J'assume totalement, pour répondre à M. Zulesi, le fait que ce secteur doit être soutenu par des subventions dans un cadre sécurisé. Nous le faisons et nous le renforçons, avec un effort d'investissement inédit actuellement et pour les années qui viennent, notamment pour les triages.
Madame Clapot, comment un chargeur choisit-il un opérateur ? Je ne suis pas chargeur et je n'ai pas travaillé dans ce secteur, mais on entend diverses critiques à l'endroit de certains opérateurs, dont Fret SNCF – mais pas seulement –, quant à la qualité de service ou à la fiabilité des circulations. C'est sans doute vrai, mais ce qui m'intéresse, en tant que responsable public, est de savoir ce que nous pouvons mieux faire – en l'espèce, deux choses. D'abord, même si le trafic voyageurs est important, il ne faut pas toujours le privilégier dans nos sillons par rapport au fret, même en cas, par exemple, de mouvements sociaux, sous peine de ne pas être cohérents avec notre ambition en matière de fret. Deuxièmement, il faut investir dans nos infrastructures, car les agents accomplissent un travail formidable avec une infrastructure dégradée. Sans être un expert technique, j'ai été très frappé de constater qu'à Woippy, à Miramas ou au Bourget, les infrastructures n'étaient pas à la hauteur d'investissements modernes, et cela depuis longtemps. Plus encore, donc, que sur l'exploitation, nous devons faire porter l'effort de financement sur l'investissement et tout particulièrement sur la remise à niveau de nos gares de triage. C'est ce qui assurera, au bout du compte, la qualité du service et qui poussera les chargeurs à rester dans le domaine ferroviaire au lieu de se reporter sur la route.

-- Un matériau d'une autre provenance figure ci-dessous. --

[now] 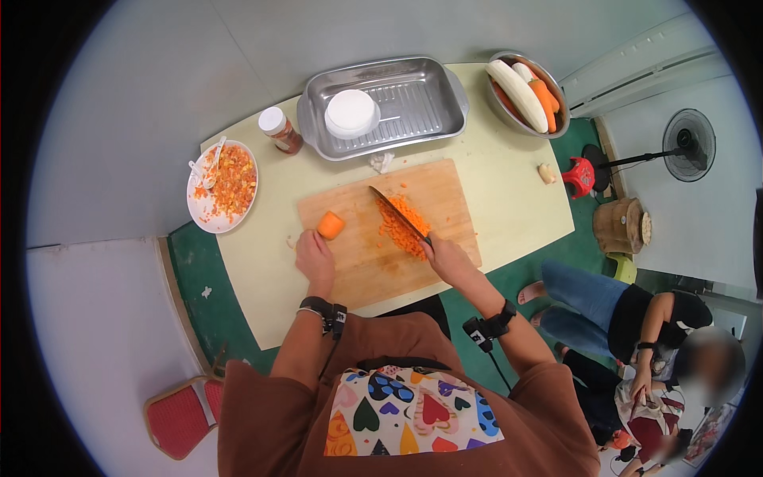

Enfin, et vous me pardonnerez de jeter ce pavé dans la mare, je soulignerai l'importance de quelques grandes infrastructures ferroviaires de fret, comme le terminal de Cherbourg-Mouguerre, dans lequel nous investissons avec Lohr, une entreprise française qui produit des wagons, ou au Lyon-Turin, à propos duquel je n'ouvrirai pas le débat, mais qui est l'une des questions qu'il nous faut traiter. Nous avons besoin de lignes de fret ferroviaire qui assurent une activité économique, notamment pour l'opérateur ferroviaire public.